• _Assignment_: From the line with "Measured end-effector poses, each" through the line with "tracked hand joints", repeat the entries verbatim, both end lines included, and add nothing.

■ ■ ■ ■ ■ ■ ■

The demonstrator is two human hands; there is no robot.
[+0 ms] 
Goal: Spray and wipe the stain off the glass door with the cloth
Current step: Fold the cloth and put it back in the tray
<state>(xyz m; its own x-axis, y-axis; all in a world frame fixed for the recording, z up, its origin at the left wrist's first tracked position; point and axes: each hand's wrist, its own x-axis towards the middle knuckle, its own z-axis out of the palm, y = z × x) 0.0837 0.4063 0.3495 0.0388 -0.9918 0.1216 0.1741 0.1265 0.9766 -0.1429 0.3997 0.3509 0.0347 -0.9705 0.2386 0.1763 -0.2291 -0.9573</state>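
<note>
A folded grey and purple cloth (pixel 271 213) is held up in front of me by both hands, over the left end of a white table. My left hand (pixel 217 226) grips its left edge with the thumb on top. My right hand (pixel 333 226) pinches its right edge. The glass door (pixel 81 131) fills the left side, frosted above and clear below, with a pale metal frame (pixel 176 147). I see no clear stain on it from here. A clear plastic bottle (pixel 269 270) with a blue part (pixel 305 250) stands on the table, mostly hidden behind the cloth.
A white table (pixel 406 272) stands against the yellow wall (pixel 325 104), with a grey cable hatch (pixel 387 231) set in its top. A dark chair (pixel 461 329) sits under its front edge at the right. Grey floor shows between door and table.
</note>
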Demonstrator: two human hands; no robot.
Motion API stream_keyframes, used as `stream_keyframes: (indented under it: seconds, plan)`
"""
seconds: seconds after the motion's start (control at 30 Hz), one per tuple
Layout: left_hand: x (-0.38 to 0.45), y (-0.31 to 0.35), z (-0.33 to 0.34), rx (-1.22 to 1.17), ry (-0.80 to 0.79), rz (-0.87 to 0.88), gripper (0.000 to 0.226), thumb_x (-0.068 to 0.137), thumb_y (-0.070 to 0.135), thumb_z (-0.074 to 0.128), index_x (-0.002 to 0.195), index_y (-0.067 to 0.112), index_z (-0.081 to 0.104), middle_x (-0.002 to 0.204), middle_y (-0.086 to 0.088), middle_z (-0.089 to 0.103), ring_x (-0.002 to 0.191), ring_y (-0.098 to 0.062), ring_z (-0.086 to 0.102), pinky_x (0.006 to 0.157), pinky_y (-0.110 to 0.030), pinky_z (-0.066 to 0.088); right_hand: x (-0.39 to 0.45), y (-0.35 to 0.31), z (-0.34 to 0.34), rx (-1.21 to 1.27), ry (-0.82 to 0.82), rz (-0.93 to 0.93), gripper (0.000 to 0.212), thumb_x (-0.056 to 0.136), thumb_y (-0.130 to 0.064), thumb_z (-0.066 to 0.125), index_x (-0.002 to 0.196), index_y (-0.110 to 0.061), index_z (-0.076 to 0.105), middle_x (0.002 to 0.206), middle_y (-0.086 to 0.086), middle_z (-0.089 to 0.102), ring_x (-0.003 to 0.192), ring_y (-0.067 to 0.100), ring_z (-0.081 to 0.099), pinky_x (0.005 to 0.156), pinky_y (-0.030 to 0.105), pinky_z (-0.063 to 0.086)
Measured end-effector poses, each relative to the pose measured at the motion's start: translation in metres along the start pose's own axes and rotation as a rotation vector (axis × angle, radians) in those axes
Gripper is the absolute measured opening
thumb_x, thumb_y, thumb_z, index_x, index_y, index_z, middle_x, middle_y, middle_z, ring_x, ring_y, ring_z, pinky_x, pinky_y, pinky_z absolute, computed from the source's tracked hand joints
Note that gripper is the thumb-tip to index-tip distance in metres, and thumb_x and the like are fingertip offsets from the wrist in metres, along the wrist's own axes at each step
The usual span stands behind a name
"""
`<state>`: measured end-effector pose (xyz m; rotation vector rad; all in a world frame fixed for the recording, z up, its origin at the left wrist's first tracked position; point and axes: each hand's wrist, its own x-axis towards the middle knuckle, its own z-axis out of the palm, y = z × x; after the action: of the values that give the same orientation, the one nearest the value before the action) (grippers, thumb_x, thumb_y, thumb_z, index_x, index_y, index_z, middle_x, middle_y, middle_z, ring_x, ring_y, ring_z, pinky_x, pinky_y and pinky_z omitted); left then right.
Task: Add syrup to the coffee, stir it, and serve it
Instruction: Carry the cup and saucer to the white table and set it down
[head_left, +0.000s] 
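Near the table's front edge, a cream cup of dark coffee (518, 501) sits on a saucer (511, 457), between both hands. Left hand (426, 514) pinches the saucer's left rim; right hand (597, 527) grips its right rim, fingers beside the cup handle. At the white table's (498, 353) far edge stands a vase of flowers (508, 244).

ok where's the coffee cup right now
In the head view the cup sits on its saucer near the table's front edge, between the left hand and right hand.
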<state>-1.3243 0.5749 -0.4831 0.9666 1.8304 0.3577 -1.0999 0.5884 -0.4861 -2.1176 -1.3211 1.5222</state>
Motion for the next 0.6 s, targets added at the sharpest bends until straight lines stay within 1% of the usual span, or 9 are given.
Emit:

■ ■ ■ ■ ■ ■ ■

• _Your response_:
Measured end-effector poses, each relative to the pose measured at the motion's start: translation in metres along the start pose's own axes and rotation as a rotation vector (axis × angle, radians) in those axes
Gripper is the absolute measured opening
thumb_x, thumb_y, thumb_z, index_x, index_y, index_z, middle_x, middle_y, middle_z, ring_x, ring_y, ring_z, pinky_x, pinky_y, pinky_z absolute, computed from the source's tracked hand joints

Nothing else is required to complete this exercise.